Le jour tombait ; les ombres s’allongeaient de plus en plus vers l’est, timides avant-coureurs du crépuscule.

Julie du Châtelet était assise, fixant depuis quelques minutes un dernier rayon de soleil qui avait pénétré dans la chambre par une fente de la jalousie, et se jouait au-dessus du lit de la mourante. Les yeux de la garde-malade suivaient, avec une sorte de fascination, ce jeu de lumière qui la faisait penser à l’auréole dont les peintres entourent la tête des saints ; un sentiment de crainte et de respect s’empara de son âme ; elle en vint à réfléchir qu’elle assistait en ce moment au coucher du soleil qui avait animé la courte carrière de la compagne bien-aimée de son enfance. Peu à peu le rayon s’affaiblit pour disparaître bientôt, et la jeune fille ne put retenir une exclamation de regret.


Le silence de la tombe l’entourait déjà.

Le bruit tira la Huronne du sommeil fiévreux qui s’emparait d’elle pendant des intervalles bien courts, et n’était plus le sommeil réparateur d’autrefois !

« Julie, murmura-t-elle à voix basse et d’un ton inquiet, dites-moi, est-il jour ? »

— Non, ma chère, le jour baisse, le soleil est presque couché.

— Il faut aller vous reposer, ma sœur ; — il faut dormir ; il ne faut pas veiller davantage.

— Je n’irai pas me reposer, Isanta ; je ne sens pas le besoin de sommeil, et je vous veillerai jusqu’au matin.

— Jusqu’au matin, ma sœur, jusqu’au matin ? Non, non, allez vous reposer maintenant ; quand le jour paraîtra, je serai avec les miens, avec ceux qui m’aiment.

— Et moi, est-ce que je ne t’aime pas, chère Isanta ?

— Vous êtes la seule de votre race ; j’ai cru qu’un autre m’aimait aussi, mais c’était un songe. Je suis contente que ce ne fût qu’un songe.

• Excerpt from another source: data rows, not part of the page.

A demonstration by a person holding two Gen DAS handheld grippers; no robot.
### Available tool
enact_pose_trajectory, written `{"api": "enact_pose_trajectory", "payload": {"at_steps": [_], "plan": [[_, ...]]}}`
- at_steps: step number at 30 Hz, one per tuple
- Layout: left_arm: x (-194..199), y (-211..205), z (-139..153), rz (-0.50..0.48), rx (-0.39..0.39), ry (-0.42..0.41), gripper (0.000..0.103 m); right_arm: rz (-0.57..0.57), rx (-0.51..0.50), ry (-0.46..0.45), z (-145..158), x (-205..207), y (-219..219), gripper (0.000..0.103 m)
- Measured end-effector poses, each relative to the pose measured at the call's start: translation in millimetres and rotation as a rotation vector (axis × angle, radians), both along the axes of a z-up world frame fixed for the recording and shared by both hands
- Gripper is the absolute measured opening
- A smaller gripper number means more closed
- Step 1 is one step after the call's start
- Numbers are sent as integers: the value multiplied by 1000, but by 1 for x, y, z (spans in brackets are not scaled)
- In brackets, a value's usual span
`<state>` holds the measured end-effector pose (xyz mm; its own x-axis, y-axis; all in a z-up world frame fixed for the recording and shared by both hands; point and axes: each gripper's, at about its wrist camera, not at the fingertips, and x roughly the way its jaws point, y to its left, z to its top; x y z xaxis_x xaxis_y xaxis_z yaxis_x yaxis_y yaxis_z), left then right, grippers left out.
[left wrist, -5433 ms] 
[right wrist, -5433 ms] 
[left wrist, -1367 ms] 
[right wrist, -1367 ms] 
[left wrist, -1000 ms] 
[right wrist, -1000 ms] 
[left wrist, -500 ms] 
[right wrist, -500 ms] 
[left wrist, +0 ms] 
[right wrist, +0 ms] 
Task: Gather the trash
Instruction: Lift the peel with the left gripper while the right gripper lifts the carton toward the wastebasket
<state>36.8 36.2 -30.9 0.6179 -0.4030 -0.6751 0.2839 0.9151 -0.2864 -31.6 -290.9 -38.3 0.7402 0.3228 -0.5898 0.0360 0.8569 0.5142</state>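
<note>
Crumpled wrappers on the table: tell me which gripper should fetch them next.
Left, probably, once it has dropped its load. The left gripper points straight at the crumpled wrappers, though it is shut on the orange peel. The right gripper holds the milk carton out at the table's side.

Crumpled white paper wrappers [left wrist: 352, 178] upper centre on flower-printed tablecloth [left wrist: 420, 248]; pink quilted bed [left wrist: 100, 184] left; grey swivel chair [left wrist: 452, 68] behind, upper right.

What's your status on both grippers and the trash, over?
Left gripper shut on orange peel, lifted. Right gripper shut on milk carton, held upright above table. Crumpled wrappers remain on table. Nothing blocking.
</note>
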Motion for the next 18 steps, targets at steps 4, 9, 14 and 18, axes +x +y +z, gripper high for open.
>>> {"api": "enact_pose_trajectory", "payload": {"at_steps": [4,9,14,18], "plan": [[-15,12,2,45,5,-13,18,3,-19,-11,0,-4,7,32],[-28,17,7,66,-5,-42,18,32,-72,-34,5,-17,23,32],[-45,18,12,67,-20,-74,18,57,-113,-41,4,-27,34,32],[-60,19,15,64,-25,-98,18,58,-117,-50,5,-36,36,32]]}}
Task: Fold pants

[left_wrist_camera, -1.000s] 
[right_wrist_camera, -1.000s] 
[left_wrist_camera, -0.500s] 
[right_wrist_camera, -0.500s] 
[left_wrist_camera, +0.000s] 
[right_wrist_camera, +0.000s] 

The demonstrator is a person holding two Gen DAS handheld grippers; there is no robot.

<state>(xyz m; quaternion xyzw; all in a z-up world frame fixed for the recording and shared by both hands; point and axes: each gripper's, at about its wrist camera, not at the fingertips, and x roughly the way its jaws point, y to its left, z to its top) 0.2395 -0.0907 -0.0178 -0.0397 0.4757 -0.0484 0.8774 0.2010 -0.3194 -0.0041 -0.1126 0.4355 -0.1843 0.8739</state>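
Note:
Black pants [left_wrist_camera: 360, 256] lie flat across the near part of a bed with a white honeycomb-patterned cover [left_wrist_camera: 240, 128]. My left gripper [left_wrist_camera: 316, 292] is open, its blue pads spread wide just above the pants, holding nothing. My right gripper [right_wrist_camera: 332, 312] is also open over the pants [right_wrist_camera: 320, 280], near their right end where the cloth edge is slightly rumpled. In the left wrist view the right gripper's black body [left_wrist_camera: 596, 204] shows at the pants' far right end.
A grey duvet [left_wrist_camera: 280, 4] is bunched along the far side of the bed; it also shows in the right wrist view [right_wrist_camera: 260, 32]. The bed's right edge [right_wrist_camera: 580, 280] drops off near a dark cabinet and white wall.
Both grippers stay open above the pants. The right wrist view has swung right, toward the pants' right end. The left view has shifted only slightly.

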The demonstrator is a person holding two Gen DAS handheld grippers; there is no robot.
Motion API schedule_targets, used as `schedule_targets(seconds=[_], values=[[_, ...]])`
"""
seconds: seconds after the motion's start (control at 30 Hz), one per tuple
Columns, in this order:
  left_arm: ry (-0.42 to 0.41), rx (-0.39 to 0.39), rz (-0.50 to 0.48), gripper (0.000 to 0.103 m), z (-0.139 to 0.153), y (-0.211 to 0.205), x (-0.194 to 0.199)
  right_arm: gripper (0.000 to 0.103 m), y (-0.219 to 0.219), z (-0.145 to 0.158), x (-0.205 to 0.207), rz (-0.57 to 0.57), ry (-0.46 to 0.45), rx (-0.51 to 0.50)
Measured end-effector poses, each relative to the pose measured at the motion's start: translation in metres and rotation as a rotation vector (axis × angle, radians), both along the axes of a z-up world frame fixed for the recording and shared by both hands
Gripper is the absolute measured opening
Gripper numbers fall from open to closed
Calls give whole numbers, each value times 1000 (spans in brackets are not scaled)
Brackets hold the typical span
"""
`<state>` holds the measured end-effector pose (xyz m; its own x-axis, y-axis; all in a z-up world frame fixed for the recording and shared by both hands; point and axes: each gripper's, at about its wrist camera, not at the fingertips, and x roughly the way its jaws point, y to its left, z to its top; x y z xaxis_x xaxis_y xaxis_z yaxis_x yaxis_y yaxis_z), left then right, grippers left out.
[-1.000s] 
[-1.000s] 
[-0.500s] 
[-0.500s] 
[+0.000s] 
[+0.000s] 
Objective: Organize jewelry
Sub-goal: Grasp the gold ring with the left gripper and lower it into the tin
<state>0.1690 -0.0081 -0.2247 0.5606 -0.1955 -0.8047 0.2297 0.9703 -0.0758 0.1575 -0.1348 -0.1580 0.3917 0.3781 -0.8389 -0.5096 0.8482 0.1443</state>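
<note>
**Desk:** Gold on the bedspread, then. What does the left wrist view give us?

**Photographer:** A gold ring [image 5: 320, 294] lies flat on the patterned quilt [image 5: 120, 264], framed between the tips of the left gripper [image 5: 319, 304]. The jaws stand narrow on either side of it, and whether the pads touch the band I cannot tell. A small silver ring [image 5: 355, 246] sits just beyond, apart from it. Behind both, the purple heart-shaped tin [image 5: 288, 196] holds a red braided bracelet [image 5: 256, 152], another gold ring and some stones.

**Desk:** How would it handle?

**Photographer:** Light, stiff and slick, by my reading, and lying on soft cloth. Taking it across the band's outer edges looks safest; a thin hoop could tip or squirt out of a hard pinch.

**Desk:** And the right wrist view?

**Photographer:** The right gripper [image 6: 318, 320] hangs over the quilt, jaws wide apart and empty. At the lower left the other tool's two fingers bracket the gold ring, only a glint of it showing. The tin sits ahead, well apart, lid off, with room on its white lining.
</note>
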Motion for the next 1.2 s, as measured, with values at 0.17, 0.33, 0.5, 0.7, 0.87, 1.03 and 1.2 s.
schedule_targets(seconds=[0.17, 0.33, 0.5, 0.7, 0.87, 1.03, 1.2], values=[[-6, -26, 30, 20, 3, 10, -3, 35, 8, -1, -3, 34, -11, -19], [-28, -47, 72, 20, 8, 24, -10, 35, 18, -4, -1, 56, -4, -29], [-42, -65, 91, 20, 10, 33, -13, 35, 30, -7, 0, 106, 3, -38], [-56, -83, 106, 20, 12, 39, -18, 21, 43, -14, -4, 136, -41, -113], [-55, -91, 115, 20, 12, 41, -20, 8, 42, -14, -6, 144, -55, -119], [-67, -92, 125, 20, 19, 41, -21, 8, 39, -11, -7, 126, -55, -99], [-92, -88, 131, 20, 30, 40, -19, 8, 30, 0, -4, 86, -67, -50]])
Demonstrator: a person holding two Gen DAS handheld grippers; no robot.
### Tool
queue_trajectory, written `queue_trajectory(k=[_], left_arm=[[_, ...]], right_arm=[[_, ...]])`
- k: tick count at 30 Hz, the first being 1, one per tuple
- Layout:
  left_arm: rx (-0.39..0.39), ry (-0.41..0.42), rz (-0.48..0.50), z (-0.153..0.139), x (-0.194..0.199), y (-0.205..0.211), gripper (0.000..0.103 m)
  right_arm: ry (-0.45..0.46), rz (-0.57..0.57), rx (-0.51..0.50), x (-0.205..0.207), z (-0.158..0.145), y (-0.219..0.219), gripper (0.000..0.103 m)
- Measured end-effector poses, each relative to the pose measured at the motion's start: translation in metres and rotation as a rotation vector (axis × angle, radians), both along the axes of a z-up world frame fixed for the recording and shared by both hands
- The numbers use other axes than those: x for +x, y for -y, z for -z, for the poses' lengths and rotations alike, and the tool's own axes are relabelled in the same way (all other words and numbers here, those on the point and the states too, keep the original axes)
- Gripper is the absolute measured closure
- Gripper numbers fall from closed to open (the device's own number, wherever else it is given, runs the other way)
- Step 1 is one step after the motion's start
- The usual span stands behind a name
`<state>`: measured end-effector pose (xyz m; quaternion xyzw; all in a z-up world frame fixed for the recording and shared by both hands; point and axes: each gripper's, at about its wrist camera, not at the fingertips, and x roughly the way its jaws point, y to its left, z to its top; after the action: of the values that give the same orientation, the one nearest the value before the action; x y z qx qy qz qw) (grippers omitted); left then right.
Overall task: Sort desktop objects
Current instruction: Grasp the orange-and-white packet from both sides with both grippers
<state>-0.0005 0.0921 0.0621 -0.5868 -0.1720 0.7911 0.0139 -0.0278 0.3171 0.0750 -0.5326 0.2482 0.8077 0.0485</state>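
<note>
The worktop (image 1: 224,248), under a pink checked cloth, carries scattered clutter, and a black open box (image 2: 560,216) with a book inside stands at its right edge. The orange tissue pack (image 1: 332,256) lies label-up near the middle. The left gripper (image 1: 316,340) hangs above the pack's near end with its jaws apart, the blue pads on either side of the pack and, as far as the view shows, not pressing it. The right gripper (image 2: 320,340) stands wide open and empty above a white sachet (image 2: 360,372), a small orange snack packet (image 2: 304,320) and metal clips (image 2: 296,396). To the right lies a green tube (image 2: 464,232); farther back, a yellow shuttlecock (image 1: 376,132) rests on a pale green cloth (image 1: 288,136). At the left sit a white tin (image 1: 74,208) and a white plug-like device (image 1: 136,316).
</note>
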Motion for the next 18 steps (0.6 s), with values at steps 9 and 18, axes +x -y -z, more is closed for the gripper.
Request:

— Silence ! Isanta, dit Julie doucement : car elle savait la douleur que ces souvenirs apportaient au cœur de la jeune Huronne. Essaie de dormir, Isanta, et quand tu te réveilleras, je te chanterai la chanson que tu aimes tant : « La fille du Roi ».

— La chambre devient sombre, ma Julie. Laissez pénétrer un peu de lumière. Je regarderai encore le ciel du côté de l’Orient et je sentirai sur mon visage la brise du lac. »

Julie ouvrit la fenêtre et la jeune Huronne se soulevant lentement et péniblement, avec l’aide de Julie, jeta un long regard vers l’ouest, et d’une voix éteinte :

« Julie, ma sœur, il faut que je chante. »

Julie la regarda avec un étonnement mêlé de crainte et répondit :

« Ma chère Isanta, tu es trop faible pour chanter ; remets ta tête sur l’oreiller.

— Non, non, ma sœur, pas encore. Ma mère, pour m’endormir, me chantait une chanson que je n’ai pu me rappeler jusqu’à présent. Quand j’étais bien, j’ai essayé plusieurs fois à me la rappeler pour vous la chanter, mais je n’ai jamais pu y réussir. Est-ce assez singulier qu’elle me revient toute à la mémoire au moment où je vais mourir ?

— C’est étrange, chère Isanta, mais ne chante pas maintenant — après que tu auras dormi.

— Ma chère Julie, quelque chose me dit de chanter. Écoute, c’est la chanson de ma mère. Mais, dites-moi, le vent ne souffle-t-il pas de l’ouest ?

— Oui, chère Isanta, et ce vent est froid.

— Je ne le trouve pas froid ; ce sera mon compagnon ce soir. Écoutez. »

D’une voix faible et douce, le regard animé de reflets étranges, la jeune fille chanta sur un air mollement cadencé, et dans le langage de sa tribu, les paroles dont voici le sens :

« Les feuilles étaient vertes quand le vent du sud est venu ; — il est venu encore, mais les feuilles étaient rouges : — l’automne leur avait donné son baiser enflammé ; — elles étaient desséchées, elles étaient mortes. — Alors le vent du sud leur dit : « Êtes-vous déjà fatiguées des baisers que j’ai déposés sur vous ? — L’herbe, du moins, en a profité » ; — et il regarda, mais l’herbe était inclinée vers l’ouest.
« Alors je dis : « Ô vent du sud, je t’aime bien ». — « Trop tard, il est trop tard ! me répondit-il. — Car je ne resterai pas plus longtemps dans les bois — je me dirige vers l’ouest. Mais si tu veux venir avec moi, dit-il. Je te prêterai mes ailes et nous irons tous les deux vers le pays où se couche le soleil — le pays où il n’y a point d’ombres si ce n’est quand les rayons de la pleine lune sont endormis. »
« Et que verrai-je dans ces lieux, doux vent du sud ? » — « C’est la terre du Grand Esprit qui sait seul ce que tu verras ; — et dans le pays où se couche le soleil, tous tes rêves deviendront des réalités. — Dans ce pays heureux l’homme rouge et la face pâle sont frères ». — « Alors je lui dis : Doux vent du sud, je pars avec toi. »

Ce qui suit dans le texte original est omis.